В этой же степи года два позже — я впервые познакомился с Байроном, прочитавши обзор его сочинений в «Соревнователе просвещения и благотворения» (орган Декабристов)[204]. Байрон тоже страстно любил пустыню и волю; но его идеалом — был океан.
«Он был, о море, твой певец,
Твой образ был на нем означен,
Он духом создан был твоим:
Как ты могуч, глубок и мрачен,
Как ты ничем не укротим».
(Пушкин).
Иметь свой собственный корабль и на нем носиться по волнам неизмеримого океана, не завися ни от каких властей земных — вот идеал Байронова блаженства! Я, не будучи моряком и не имея никакого понятия о море, любил безграничную свободу степи. Солнце всходит, солнце заходит, и ничего не видишь кроме голубого неба и зеленой земли. Но с какою-то неопреодолимою страстью я стремился за заходящим солнцем: оно, как пламенный шар, тонуло в густой траве на самом краю горизонта — что-то непостижимое — какая-то странная любовь — тянула меня к нему… Клянусь богом, я не раз становился на колени, простирал руки к заходящему солнцу, молился к нему: «Возьми меня с собой! туда, туда на запад!»

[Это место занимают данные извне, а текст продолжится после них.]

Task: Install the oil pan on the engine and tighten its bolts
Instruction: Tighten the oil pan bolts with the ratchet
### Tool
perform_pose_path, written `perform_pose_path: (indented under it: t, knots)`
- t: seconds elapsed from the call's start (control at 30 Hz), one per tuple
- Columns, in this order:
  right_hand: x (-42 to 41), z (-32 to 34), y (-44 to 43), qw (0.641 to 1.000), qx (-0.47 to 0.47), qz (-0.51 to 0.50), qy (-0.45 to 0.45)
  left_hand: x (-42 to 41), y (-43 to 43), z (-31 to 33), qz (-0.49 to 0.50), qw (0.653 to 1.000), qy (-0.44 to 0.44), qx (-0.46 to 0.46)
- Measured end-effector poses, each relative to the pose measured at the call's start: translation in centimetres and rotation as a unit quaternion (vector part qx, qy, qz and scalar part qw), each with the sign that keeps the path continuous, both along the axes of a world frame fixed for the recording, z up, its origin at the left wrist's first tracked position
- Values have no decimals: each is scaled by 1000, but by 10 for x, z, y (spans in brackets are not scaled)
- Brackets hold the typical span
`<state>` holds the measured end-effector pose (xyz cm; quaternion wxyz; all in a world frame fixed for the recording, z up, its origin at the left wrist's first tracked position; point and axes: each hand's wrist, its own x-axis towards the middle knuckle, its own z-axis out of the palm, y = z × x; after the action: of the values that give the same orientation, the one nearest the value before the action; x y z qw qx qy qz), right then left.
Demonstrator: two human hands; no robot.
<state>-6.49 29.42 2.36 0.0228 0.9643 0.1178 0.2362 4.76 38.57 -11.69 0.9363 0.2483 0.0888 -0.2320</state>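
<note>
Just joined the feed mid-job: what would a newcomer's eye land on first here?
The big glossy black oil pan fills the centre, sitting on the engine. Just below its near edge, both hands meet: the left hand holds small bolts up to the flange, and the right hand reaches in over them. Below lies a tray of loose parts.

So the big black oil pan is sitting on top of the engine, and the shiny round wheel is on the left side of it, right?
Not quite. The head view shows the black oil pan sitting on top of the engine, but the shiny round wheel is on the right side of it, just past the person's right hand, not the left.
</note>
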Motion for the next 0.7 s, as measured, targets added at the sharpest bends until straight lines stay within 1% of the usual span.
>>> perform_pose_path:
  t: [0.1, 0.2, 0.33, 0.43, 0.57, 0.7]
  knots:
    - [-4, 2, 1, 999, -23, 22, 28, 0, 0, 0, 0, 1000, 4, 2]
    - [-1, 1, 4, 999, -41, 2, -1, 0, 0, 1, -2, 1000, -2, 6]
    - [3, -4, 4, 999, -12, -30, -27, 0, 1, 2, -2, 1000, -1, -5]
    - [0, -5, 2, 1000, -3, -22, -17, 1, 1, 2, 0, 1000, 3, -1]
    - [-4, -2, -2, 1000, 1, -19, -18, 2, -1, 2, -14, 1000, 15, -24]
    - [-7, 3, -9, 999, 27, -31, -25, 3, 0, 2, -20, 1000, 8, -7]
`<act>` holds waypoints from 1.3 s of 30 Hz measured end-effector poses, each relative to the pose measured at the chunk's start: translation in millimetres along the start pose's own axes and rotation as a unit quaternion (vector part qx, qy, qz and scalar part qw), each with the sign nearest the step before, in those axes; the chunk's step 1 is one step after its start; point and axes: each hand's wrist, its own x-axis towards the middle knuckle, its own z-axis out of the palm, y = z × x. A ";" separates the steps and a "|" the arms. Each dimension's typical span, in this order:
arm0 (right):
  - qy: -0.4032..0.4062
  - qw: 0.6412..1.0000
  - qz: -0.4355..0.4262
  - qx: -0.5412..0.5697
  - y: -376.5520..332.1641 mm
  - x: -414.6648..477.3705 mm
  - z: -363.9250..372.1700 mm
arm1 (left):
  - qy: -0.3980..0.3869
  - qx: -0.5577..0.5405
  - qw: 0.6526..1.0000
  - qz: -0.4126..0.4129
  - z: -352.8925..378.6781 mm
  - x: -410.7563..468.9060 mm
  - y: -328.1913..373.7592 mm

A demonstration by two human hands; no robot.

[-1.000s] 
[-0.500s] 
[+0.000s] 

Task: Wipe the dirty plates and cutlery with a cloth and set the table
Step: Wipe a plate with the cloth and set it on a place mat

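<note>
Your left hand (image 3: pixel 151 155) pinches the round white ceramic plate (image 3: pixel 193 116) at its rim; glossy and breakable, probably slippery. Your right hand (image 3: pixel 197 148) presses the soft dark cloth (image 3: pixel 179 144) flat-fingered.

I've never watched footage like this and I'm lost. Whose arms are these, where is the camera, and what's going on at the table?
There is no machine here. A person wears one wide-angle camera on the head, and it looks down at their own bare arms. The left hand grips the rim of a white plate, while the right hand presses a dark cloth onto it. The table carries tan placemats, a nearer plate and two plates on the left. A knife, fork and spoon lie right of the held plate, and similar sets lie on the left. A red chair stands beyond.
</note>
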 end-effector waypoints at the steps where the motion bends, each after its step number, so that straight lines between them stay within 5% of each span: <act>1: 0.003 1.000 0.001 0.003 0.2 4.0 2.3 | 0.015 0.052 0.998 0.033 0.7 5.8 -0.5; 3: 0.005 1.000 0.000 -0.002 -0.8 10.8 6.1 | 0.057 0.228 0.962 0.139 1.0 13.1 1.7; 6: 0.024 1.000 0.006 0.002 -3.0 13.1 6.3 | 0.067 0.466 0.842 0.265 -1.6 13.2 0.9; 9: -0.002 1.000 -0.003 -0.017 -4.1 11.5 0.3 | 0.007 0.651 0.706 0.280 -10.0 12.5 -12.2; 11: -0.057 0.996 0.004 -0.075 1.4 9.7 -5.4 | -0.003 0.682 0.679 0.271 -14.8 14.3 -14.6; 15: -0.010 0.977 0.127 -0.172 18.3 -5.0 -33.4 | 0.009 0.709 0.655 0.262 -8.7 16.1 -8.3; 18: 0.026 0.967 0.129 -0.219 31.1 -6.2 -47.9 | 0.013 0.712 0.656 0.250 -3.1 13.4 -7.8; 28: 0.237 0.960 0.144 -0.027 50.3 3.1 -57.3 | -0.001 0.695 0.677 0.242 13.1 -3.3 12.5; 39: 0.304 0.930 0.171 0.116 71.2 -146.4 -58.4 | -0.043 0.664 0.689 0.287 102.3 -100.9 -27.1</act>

Солнце к западу склонялось,
Вслед за солнцем я летел:
Там надежд моих, казалось,
Был таинственный предел.
Запад, запад величавый!
Запад золотом горит:
Там венки виются славы,
Доблесть, правда там блестит.
Мрак и свет, как исполины,
Там ведут кровавый бой:
Дремлют и твои судьбины
В лоне битвы роковой!
[205]Я никак не мог привыкнуть к оседлой сидячей жизни. Вышли «Цыгане» Пушкина и я тотчас понял себя и свое назначение.
Птичка божия не знает
Ни заботы, ни труда,
Хлопотливо не свивает
Долговечного гнезда;
В долгу ночь на ветке дремлет;
Солнце красное взойдет,
Птичка гласу бога внемлет,
Встрепенется и поет.
За весной, красой природы,
Лето знойное пройдет,
И туман и непогоды
Осень поздняя несет.
Людям скучно, людям горе;
Птичка в дальние страны,
В теплый край,
За сине море,
Улетает до весны.
(Пушкин).
Третья сцена. В последних числах сентября 1833. я стоял на мосту перед гостиницею Меча в Цюрихе. Дивное невиданное зрелище представлялось очам моим. На краю голубого неба, как пирамиды из чистейшего серебра, рисовались передо мною Альпы. Есть зрелища обновляющие, возрождающие, высоко подымающие душу. После взгляда на Альпы, вся прежняя жизнь моя показалась мне ничтожною. Мой товарищ Редькин[206], по благому русскому обычаю, начал строить куры девушке в кофейне. Это меня возмутило: «Как возможно заниматься такими пошлостями при виде Альп!» Пошли мы в горы. Редькин беспрестанно заглядывал в «Guide des voyageurs»[207] — для того, чтобы восхищаться, где следует, горными красотами. А я об этом вовсе не думал: я наслаждался целиком — полнотою жизни, льющейся через край, ничем необузданною свободою, отрешением от всех земных связей… Пустыня и воля! Подымаясь в гору, сначала чувствуешь усталость, но достигнувши снежных вершин, тут вдруг как будто рукою сняло, как будто сбросил с себя какую-то старую чешую, чувствуешь себя легким, обновленным, вечно-юным; кажется, готов опериться — того и гляди, что вырастут крылья и вдруг понесешься в лазурную даль! Какое блаженство — дышать на этих высотах!